▶ [EXERCISE GOAL]: The response should contain all of the data below, reproduced exactly, and no pictures.
• • • •
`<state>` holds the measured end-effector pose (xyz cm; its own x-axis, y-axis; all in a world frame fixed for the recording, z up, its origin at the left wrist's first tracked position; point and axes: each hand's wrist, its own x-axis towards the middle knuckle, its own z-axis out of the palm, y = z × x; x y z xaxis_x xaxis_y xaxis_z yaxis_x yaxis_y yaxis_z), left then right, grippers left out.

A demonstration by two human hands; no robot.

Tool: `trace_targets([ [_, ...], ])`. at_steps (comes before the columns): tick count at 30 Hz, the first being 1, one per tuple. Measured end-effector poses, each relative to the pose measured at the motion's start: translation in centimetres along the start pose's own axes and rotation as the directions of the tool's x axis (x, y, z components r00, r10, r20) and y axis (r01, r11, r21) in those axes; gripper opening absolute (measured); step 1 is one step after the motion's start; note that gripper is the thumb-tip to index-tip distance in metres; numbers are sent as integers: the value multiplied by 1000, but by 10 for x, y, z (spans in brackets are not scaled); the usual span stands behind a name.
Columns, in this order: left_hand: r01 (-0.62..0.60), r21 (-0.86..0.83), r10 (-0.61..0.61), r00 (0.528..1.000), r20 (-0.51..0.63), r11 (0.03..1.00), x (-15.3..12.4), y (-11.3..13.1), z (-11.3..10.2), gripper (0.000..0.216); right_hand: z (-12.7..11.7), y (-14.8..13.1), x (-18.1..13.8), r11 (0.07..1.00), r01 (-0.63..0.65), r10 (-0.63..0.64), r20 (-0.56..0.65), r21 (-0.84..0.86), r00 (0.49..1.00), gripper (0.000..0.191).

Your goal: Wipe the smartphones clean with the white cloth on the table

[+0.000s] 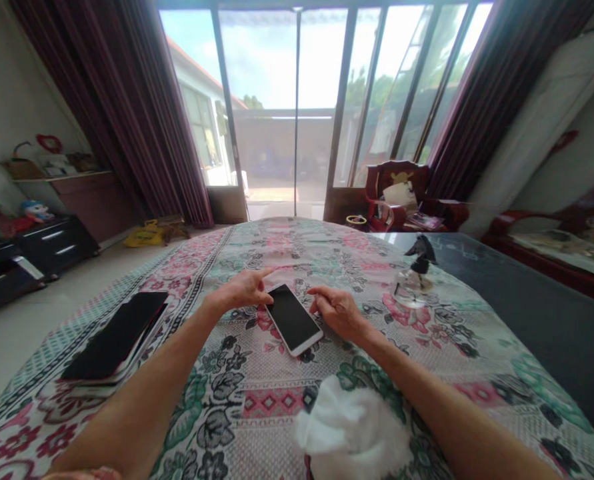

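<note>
A white-framed smartphone (295,320) with a dark screen lies face up and slanted on the patterned tablecloth (271,373). At its upper left edge is my left hand (244,288), index finger stretched out past the phone's top and thumb at the frame. My left hand grips nothing. Just right of the phone, my right hand (335,308) hovers or rests with its index finger extended toward the phone and the other fingers loosely bent. I see nothing in it, and it looks apart from the phone. White crumpled tissue or cloth (351,430) lies in front, between my forearms.
Left of my left forearm lies a stack of flat items with a black cover (119,333) on top. A clear glass ornament with a black horse head (421,257) stands at the right. Beyond are a dark side table (477,273), a wooden chair (399,200) and glass doors (297,133).
</note>
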<state>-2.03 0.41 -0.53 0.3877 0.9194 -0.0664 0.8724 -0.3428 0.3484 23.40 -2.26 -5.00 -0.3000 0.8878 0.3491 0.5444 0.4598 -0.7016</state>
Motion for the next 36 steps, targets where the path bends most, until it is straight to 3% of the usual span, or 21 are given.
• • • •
▶ [ANSWER FOR THE TASK]:
`<state>` holds the measured end-effector pose (xyz cm; its own x-axis, y-axis; all in a world frame fixed for the recording, z up, its origin at the left wrist's first tracked position; point and axes: each hand's wrist, its own x-axis towards the middle knuckle, its own z-axis out of the palm, y = z × x; x y z xaxis_x xaxis_y xaxis_z yaxis_x yaxis_y yaxis_z), left then right, grippers left out.

A demonstration by two human hands; no robot.

Tool: `trace_targets([ [_, ...], ])`. at_steps (comes before the columns): tick count at 30 Hz, the first being 1, one per tuple. Measured end-effector poses, each relative to the pose measured at the motion's start: translation in centimetres along the start pose's own axes and rotation as the directions of the tool's x axis (x, y, z components r00, r10, r20) and y axis (r01, r11, r21) in those axes; gripper opening absolute (measured); step 1 is one step after the motion's start; note that gripper is the thumb-tip to index-tip distance in metres; numbers are sent as integers: the value multiplied by 1000, but by 10 for x, y, z (spans in brackets are not scaled); the usual span stands behind a name.
Columns, in this order: left_hand: r01 (-0.62..0.60), r21 (-0.86..0.83), r10 (-0.61..0.61), r00 (0.528..1.000), r20 (-0.51..0.63), r11 (0.03..1.00), x (-15.3..12.4), y (-11.3..13.1), z (-11.3..10.2), gripper (0.000..0.216); right_hand: z (-12.7..11.7), y (-14.8..13.1), x (-18.1..13.8), r11 (0.07..1.00), r01 (-0.63..0.65), r10 (-0.63..0.64), r20 (-0.56..0.65), r21 (-0.84..0.86), r00 (0.49..1.00), gripper (0.000..0.191).

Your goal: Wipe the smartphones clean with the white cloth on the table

[+0.000s] 

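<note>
A white-framed smartphone (295,320) with a dark screen lies face up and slanted on the patterned tablecloth (271,373). At its upper left edge is my left hand (244,288), index finger stretched out past the phone's top and thumb at the frame. My left hand grips nothing. Just right of the phone, my right hand (335,308) hovers or rests with its index finger extended toward the phone and the other fingers loosely bent. I see nothing in it, and it looks apart from the phone. White crumpled tissue or cloth (351,430) lies in front, between my forearms.
Left of my left forearm lies a stack of flat items with a black cover (119,333) on top. A clear glass ornament with a black horse head (421,257) stands at the right. Beyond are a dark side table (477,273), a wooden chair (399,200) and glass doors (297,133).
</note>
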<state>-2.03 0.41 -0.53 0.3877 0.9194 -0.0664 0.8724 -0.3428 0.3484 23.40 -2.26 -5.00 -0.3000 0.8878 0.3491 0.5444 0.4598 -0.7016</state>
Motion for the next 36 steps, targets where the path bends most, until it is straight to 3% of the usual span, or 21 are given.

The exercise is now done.